We Won’t Cut GDP Outlook on Boko Attacks – Okonjo-Iweala

The Federal Government said it will not lower its economic growth forecast for this year even amid security concerns raised by the wave of Islamist militant attacks that have left hundreds dead, Ngozi Okonjo-Iweala, finance minister said.
“We are sticking to 6.75 percent,” Ngozi Okonjo-Iweala said in an interview yesterday in the Rwandan capital, Kigali, where she’s attending an African Development Bank meeting. “We have taken into account already whatever disruptions there might be.”
Analysts say the minister may be right after all, because the region involved contributes little or nothing to real economic growth.
Over 98 percent of sustainable business are in the southern parts of the country.
About 90 people were killed in explosions in the capital, Abuja, on April 14 and May 1 claimed by Boko Haram, the Islamist group that also kidnapped more than 200 schoolgirls last month. Further attacks in various locations this week, which no group has claimed responsibility for, have killed at least 155 people.

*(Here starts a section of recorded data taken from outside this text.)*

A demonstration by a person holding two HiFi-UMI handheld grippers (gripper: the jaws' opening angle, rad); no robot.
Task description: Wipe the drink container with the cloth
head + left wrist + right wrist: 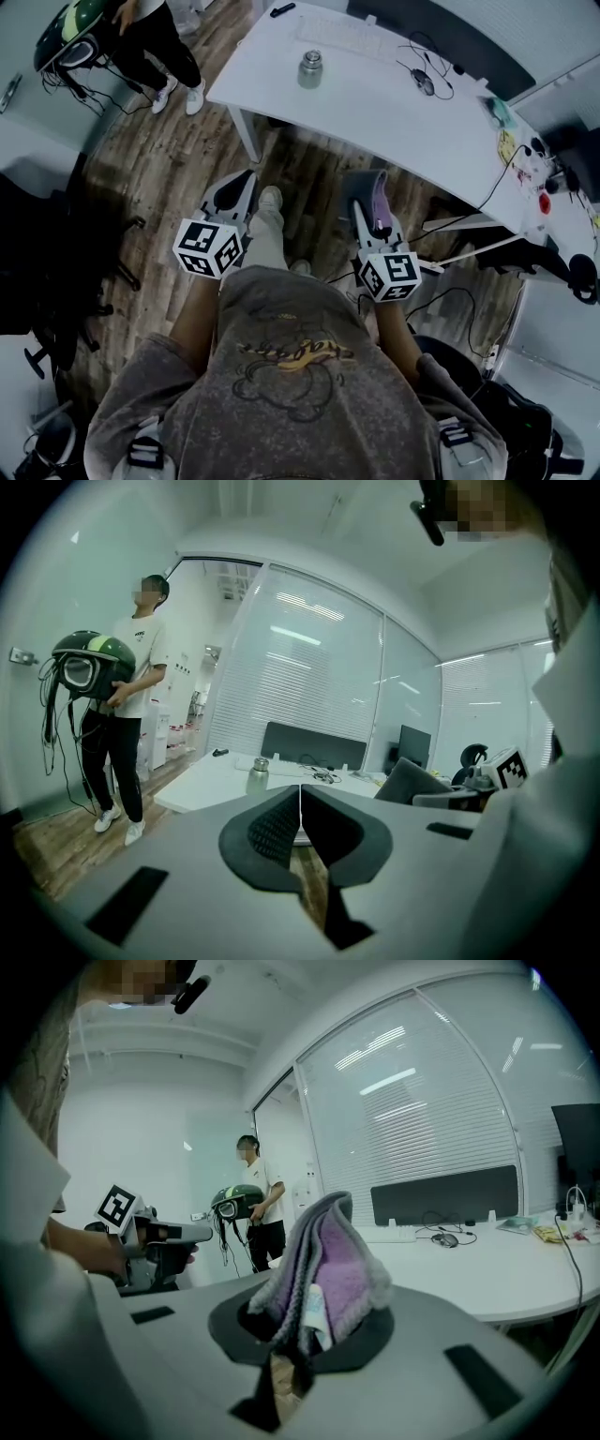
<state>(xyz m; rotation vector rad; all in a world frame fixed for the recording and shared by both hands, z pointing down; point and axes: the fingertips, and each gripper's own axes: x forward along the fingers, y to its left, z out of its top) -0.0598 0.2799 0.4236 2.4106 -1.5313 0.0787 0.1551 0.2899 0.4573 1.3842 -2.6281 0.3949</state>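
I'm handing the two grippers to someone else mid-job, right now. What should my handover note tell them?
Left gripper: shut, empty.
Right gripper: shut on the cloth, folded between its fingers.
Drink container: upright on the white table ahead, neither gripper near it.
Done: cloth in hand.
To do: approach the table, likely steady the container with the left gripper, wipe it.

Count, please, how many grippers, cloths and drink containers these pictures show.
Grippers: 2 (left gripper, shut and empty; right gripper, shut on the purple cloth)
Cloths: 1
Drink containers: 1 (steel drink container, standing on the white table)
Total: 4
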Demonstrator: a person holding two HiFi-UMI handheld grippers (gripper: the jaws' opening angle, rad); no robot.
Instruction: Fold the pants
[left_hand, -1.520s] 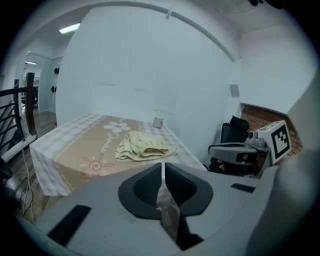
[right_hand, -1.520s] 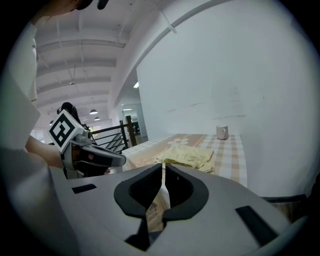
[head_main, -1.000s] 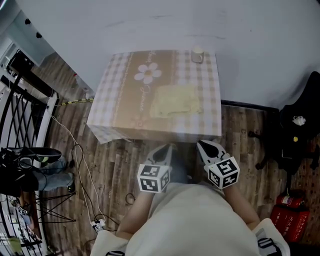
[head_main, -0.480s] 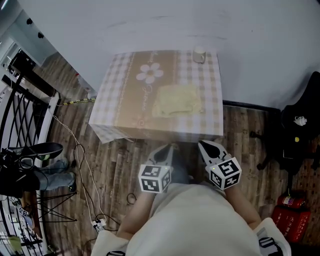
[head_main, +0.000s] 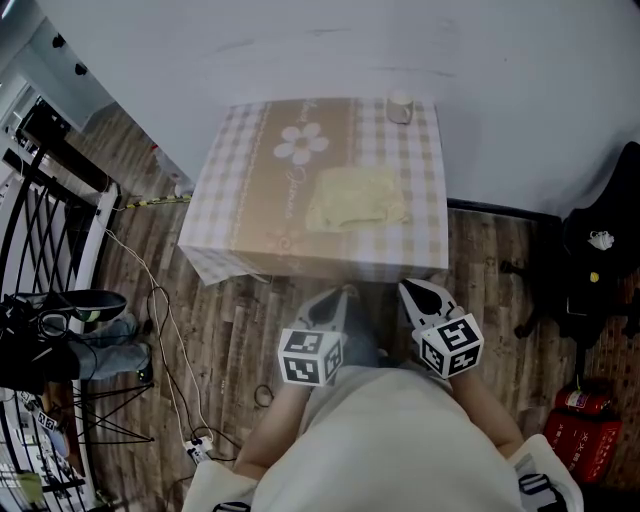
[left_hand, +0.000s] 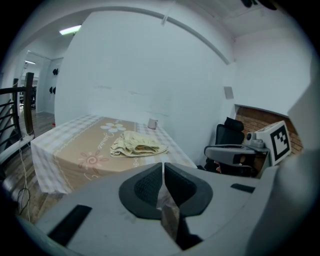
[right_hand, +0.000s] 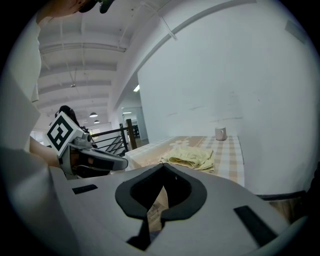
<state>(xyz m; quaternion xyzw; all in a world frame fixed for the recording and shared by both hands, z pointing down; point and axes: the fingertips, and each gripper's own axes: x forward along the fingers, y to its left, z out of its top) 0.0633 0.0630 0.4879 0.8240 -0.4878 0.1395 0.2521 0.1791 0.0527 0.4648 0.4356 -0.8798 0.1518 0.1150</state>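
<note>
While pants (head_main: 355, 200) lie well apart, left gripper (head_main: 342, 293) and right gripper (head_main: 407, 288) jaws meet — empty

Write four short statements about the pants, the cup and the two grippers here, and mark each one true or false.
1. The pale yellow pants lie on the checked-cloth table. True.
2. The small white cup stands on top of the pants. False: it stands apart from them, near the table's far right corner.
3. The left gripper is shut with nothing between its jaws. True.
4. The right gripper has hold of the pants. False: it is shut and empty, held short of the table's near edge beside the left gripper.
</note>
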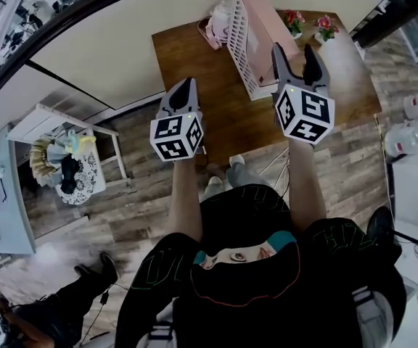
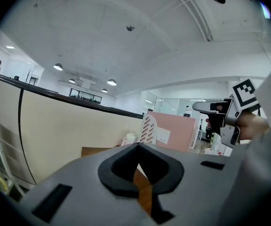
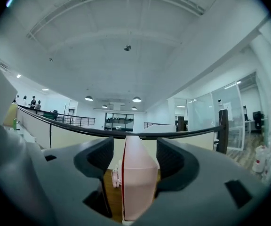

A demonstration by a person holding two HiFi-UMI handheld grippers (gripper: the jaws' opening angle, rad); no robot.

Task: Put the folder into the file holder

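Right hand-held gripper point(image 1: 296, 55) spread, folder point(image 3: 136, 182) beyond; left hand-held gripper point(image 2: 138, 146) pressed together.

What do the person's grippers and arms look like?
Both the left gripper and right gripper have grey bodies with black jaw pads, each carrying a white cube of black square markers. Forearms are bare; the top is black.

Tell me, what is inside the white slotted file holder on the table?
A pink flat folder stands upright in the white slotted file holder. The holder's wall covers its lower part.
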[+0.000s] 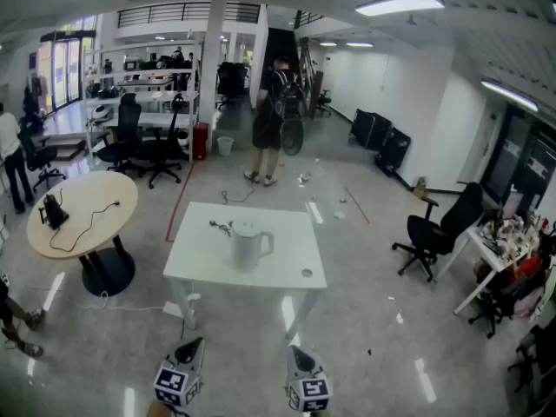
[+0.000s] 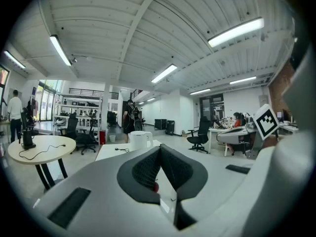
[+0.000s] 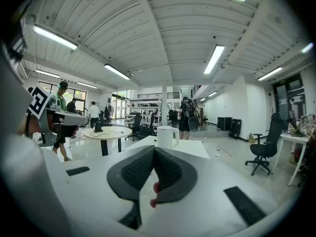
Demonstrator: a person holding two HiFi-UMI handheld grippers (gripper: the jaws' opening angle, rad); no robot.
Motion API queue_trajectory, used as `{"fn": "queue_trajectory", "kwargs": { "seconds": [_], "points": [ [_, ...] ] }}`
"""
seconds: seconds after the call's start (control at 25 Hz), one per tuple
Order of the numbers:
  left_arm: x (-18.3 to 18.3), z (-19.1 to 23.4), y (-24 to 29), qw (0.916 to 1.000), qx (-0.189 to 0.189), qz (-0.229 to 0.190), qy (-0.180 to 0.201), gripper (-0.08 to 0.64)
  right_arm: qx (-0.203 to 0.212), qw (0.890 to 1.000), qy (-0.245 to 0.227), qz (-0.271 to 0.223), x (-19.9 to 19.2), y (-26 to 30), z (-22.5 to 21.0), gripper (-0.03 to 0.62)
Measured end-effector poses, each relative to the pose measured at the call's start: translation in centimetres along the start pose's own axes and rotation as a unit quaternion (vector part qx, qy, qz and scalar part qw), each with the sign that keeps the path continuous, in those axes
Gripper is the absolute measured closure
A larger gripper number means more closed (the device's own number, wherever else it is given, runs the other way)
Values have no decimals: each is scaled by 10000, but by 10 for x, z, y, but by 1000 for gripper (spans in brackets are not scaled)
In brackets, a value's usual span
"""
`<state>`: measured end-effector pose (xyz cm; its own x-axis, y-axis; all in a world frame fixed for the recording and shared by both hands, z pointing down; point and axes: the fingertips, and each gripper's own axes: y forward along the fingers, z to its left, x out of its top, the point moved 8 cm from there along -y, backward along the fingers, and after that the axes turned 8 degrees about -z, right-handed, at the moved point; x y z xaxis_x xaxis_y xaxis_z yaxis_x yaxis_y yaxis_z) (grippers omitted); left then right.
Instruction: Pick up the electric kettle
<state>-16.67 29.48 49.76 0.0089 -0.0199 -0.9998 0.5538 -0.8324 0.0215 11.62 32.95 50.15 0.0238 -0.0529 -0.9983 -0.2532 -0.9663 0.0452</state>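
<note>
The kettle (image 1: 249,244) stands upright near the middle of the white tabletop (image 1: 200,263), its handle to the right in the head view. A small dark thing (image 1: 219,226), perhaps a cord, lies just beyond it toward the far left corner. Both tongs hang over the floor (image 1: 373,320), short of the tabletop's near edge and well apart from the kettle. The left tongs (image 2: 159,149) are closed together with nothing between them. The right tongs (image 3: 154,151) are likewise closed and empty. A round table (image 1: 82,200) stands further left.
</note>
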Motion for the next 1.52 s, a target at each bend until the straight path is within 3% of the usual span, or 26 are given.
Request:
{"fn": "queue_trajectory", "kwargs": {
  "seconds": [0.6, 0.88, 1.28, 1.52],
  "points": [
    [0, 21, 2, 9999, -92, -45, -13, 552, -39, 9999, -77, 62, -17, 11, 2, 581],
    [-1, 39, -1, 9997, -227, -30, -26, 552, -178, 9998, 57, -13, -18, 18, 16, 581],
    [-5, 56, 0, 9990, -426, -88, -77, 552, -227, 9996, -136, 67, -18, 25, 46, 581],
    [-13, 60, 18, 9988, -489, -20, -85, 552, -294, 9995, -122, 63, -18, 39, 37, 581]
  ]
}}
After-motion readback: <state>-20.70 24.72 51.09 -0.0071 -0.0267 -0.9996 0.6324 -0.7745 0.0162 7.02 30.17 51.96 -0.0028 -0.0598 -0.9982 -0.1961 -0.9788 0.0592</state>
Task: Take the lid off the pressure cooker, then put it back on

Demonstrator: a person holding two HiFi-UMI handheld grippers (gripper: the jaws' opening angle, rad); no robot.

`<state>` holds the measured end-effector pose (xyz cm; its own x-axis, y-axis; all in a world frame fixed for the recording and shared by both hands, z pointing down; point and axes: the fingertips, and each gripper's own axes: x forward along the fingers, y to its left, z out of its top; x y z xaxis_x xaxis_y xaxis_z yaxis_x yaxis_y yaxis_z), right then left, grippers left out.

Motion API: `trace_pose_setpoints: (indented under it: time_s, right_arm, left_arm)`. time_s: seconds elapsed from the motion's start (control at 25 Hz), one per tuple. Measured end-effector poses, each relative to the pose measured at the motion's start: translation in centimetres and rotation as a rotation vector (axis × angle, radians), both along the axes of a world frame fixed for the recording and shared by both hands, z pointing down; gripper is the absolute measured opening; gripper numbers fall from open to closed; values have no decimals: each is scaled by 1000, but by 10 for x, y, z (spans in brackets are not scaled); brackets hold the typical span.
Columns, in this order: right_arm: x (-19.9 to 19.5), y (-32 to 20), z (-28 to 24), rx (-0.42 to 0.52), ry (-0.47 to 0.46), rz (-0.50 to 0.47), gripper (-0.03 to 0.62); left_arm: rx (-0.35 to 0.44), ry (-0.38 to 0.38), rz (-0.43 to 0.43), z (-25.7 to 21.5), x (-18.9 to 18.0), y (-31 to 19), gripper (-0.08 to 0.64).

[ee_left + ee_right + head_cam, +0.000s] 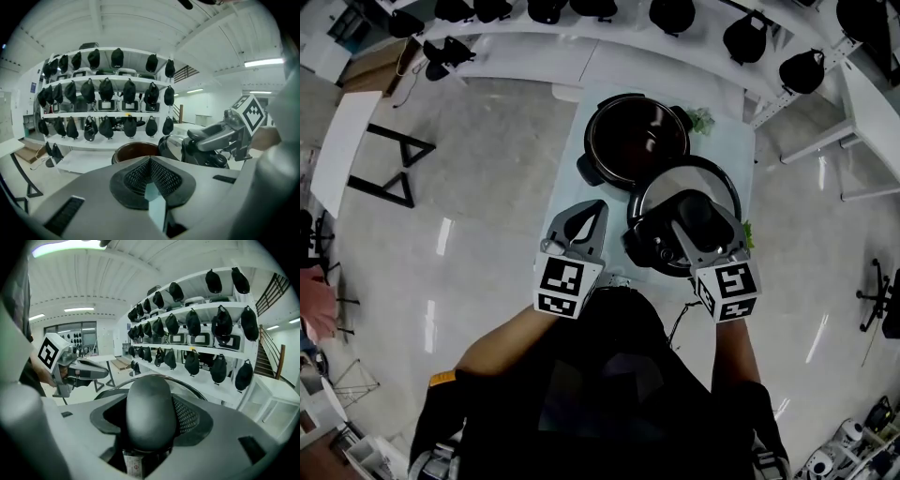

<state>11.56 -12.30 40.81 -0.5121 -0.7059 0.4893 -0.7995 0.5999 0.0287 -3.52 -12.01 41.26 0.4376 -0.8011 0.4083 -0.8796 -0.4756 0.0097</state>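
On the pale table (569, 155) we see the pressure cooker (636, 139) standing open, its dark pot uncovered. The lid (712, 180) is off and sits just beside the pot on its near right. Our right gripper (694, 217) has its jaws clamped on the lid's black handle (151, 408). Our left gripper (592, 214) is alongside, jaws pressed together on nothing.

Pot (636, 141), upper centre: smooth glossy dark inside. Lid (673, 181): shiny metal face; handle (150, 411) smooth matt dark plastic. Left claw (150, 161): matt grey plastic, pads (135, 177) rough black mesh. Floor (487, 187) glossy. Surface (567, 187) pale, matt.
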Motion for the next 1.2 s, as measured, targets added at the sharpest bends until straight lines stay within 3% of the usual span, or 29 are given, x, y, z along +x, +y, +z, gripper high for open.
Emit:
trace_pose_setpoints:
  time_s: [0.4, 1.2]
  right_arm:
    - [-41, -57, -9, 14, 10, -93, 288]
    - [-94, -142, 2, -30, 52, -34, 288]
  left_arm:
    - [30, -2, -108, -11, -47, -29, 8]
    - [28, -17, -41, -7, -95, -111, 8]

The government’s growth projection is lower than the 7.2 percent forecast by the International Monetary Fund, while Moody’s Investors Service “just told us they upgraded their projection to 8 percent,” Okonjo-Iweala said.
Nigeria sees other sources of growth in the economy, such as housing, that “we think are going to make up for any losses,” Okonjo-Iweala said. The Nigeria Mortgage Refinance Corp. may start a program next month that is scheduled to finance construction of 75,000 homes a year.

Economic Resilience
Investors think the Nigerian economy is resilient, Okonjo-Iweala said, adding that during her visit to Kigali she met with 25 investors, mostly from the U.S and U.K., who were inquiring about opportunities in Africa’s biggest economy. “The evidence is that yields on our bonds are holding very steady,” she said.
Nigerian dollar bonds due July 2023 fell 39 basis points this year to 5.53 percent yesterday.
The naira is trading in a stable manner against the dollar and there has been no discussion on devaluing the currency, the minister said. The Nigerian central bank targets a range of three percentage points above or below 155 naira per dollar at its twice-weekly auctions of dollars to commercial lenders.